In international news, in the US, Publishers Weekly reported that independent distributor National Book Network will close next year; and HarperCollins has become the first of the Big Five publishers to accept an AI licensing deal; and in the UK, travel bookseller WH Smith announced its total revenue in its travel category was up 11% for the year ended 31 August 2024.

In local acquisition news, UWA Publishing acquired world rights to Pip Smith’s YA novel The Pull of the Moon; University of Queensland Press acquired ANZ rights to a new middle-grade novel by Fiona Wood, titled The Boy and the Dog Tree, in a two-book deal, via Katelyn Detweiler of Jill Grinberg Literary Management; Allen & Unwin acquired ANZ rights to Liar’s Game, the third book in Jack Beaumont’s Frenchman series of thrillers, via Laura Bonner of WME; Murdoch Books acquired world rights to She Births by Nadine Richardson; and Simon & Schuster Australia acquired world rights to two novels in a new romance series from Kat T Masen.

Two book-to-screen adaptations have also been announced: The Woman Who Fooled the World (Beau Donelly & Nick Toscano, Scribe) as the series Apple Cider Vinegar; and The Hunted (Gabriel Bergmoser, HarperCollins) as a film of the same name.

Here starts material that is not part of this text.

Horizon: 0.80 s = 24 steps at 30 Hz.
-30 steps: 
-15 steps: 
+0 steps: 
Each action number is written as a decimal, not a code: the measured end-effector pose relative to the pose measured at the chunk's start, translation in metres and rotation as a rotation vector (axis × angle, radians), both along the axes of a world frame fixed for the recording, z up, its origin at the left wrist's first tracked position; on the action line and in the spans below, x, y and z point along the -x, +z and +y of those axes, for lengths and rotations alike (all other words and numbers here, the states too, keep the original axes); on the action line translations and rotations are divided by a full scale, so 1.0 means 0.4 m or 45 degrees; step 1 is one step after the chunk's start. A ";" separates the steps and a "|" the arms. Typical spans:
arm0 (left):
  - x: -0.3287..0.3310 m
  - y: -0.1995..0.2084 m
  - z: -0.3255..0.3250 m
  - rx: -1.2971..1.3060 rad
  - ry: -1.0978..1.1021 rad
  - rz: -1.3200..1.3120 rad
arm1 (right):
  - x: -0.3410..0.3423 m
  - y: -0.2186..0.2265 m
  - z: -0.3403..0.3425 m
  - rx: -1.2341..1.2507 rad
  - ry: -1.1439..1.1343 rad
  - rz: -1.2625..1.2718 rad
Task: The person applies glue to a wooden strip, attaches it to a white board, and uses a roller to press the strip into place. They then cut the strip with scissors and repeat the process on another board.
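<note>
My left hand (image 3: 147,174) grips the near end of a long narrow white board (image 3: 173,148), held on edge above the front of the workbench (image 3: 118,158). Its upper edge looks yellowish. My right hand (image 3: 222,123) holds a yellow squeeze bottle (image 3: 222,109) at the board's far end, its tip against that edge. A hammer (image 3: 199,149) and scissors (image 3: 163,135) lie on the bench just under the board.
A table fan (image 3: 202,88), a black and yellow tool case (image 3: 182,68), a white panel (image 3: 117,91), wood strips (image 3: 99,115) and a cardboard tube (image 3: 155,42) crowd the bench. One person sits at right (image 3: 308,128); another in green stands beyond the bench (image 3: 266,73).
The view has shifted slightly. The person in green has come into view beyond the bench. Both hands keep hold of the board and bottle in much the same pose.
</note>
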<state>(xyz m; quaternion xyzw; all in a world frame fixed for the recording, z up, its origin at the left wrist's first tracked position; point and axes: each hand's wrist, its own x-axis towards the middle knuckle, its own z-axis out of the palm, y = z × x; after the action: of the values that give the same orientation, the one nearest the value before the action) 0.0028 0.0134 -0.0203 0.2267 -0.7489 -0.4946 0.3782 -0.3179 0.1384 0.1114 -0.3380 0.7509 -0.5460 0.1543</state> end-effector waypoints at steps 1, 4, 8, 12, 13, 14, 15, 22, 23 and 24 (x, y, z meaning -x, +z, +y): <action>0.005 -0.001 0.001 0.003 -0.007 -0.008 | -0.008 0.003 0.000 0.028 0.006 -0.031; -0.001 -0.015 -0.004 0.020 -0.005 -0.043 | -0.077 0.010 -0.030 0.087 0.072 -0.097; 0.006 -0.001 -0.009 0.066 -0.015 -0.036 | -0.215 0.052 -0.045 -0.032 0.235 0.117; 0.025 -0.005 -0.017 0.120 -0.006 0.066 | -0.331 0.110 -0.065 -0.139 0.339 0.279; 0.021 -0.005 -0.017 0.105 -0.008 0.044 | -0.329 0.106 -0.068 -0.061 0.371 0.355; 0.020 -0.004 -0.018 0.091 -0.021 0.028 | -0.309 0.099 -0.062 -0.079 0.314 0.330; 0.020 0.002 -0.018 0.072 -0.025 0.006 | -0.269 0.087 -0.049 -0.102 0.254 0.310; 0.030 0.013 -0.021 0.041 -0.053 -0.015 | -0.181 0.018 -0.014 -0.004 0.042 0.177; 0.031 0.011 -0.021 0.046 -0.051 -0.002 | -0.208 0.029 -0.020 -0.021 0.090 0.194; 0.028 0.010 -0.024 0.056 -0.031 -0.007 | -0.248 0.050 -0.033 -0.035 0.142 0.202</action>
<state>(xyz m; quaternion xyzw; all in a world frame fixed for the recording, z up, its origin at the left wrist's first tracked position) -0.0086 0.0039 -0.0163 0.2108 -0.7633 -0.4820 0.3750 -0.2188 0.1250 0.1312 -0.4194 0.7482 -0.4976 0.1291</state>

Elsewhere in literary channels, Penni Russon wrote for the Conversation on celebrity children’s books: ‘The problem with most celebrity children’s books is not that they are bad, but that they are derivative,’ Russon said, later adding: ‘Every celebrity children’s book under the Christmas tree is a missed opportunity to connect readers with writers. And I think this doesn’t just sell children’s writers and illustrators short. It undervalues children as readers as well.’